В головной колонне наяривали похабную песню; толстозадый, похожий на бабу солдат шел сбочь колонны задом, щелкая ладонями по куцым голенищам. Офицеры посмеивались. Острый душок недалекой опасности сближал их с солдатами, делал снисходительней.
От корчмы до деревни Горовищук гусеницами ползли пехотные части, обозы, батареи, лазареты. Чувствовалось смертное дыхание близких боев.
У деревни Берестечко четвертую сотню обогнал командир полка Каледин. С ним рядом ехал войсковой старшина. Григорий, провожая глазами статную фигуру полковника, слышал, как войсковой старшина, волнуясь, говорил ему:
– На трехверстке, Василий Максимович, не обозначена эта деревушка. Мы можем попасть в неловкое положение.
Ответа полковника Григорий не слышал. Догоняя их, проскакал адъютант. Конь его улегал на левую заднюю. Григорий машинально определил добротность адъютантского коня.
Вдали под покатым склоном поля показались халупы деревушки. Полк шел переменным аллюром, и лошади заметно припотели. Григорий ладонью щупал потемневшую шею своего Гнедого, посматривал по сторонам. За деревушкой, зелеными остриями вонзаясь в синеющий купол неба, виднелись вершины леса. За лесом пухнул орудийный гул; теперь он потрясал слух всадников, заставляя настораживаться лошадей, в промежутки частили ружейные залпы. Далекие таяли за лесом дымки шрапнельных разрывов, ружейные залпы отплывали куда-то правее леса, то замирая, то усиливаясь.

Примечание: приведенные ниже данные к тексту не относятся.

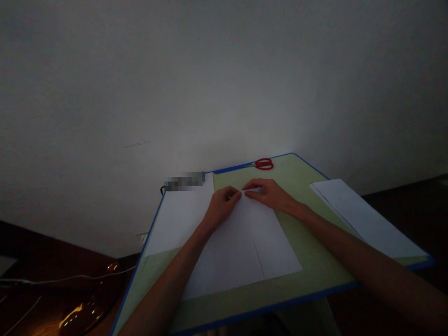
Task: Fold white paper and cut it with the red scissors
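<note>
A white sheet of paper point(245, 247) lies in the middle of a green table with a blue rim point(308, 280). A crease runs down its length. My left hand point(222, 205) and my right hand point(268, 192) meet at the sheet's far end. Both press on the paper with bent fingers, fingertips close together at the fold near the top edge. The dim light hides how the paper's corners lie under the fingers.
Red-handled scissors point(263, 164) lie at the table's far edge. A stack of white sheets point(364, 217) sits on the right side, another white sheet point(182, 214) on the left. A pale wall rises behind. White cables point(52, 281) run over the dark floor at left.
</note>
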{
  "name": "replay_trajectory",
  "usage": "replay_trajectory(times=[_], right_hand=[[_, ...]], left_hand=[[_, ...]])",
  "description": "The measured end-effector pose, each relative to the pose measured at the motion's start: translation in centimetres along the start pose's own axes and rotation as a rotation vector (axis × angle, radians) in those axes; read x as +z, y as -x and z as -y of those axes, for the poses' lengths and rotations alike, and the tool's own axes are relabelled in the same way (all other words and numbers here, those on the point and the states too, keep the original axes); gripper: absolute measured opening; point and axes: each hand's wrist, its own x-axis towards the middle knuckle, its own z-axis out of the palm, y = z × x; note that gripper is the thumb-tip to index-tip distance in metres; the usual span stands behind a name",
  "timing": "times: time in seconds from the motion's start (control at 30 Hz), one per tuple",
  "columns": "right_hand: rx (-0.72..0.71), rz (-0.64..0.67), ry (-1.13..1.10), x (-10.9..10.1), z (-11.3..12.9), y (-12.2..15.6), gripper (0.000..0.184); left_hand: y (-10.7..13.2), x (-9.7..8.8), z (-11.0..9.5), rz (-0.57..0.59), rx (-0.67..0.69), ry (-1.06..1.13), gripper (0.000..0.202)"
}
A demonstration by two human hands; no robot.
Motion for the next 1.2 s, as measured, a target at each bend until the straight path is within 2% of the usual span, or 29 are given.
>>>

Григорий остро воспринимал каждый звук, нервы его все более взвинчивались. Прохор Зыков ерзал в седле, болтал не умолкая.
– Григорий, стреляют, – похоже, как ребята палкой по частоколу. Верно ить?
– Молчи ты, балабон!
Сотня подтянулась к деревушке. Во дворах кишат солдаты; в хатах – суетня: хозяева собираются выезжать. Всюду на лицах жителей лежала печать смятения и растерянности. В одном дворе Григорий, проезжая, видел: солдаты развели огонь под крышей сарая, а хозяин – высокий седой белорус, – раздавленный гнетом внезапного несчастья, ходил мимо, не обращая внимания. Григорий видел, как семья его бросала на телегу подушки в красных наволочках, разную рухлядь, а хозяин заботливо нес сломанный обод колеса, никому не нужный, пролежавший на погребице, быть может, десяток лет.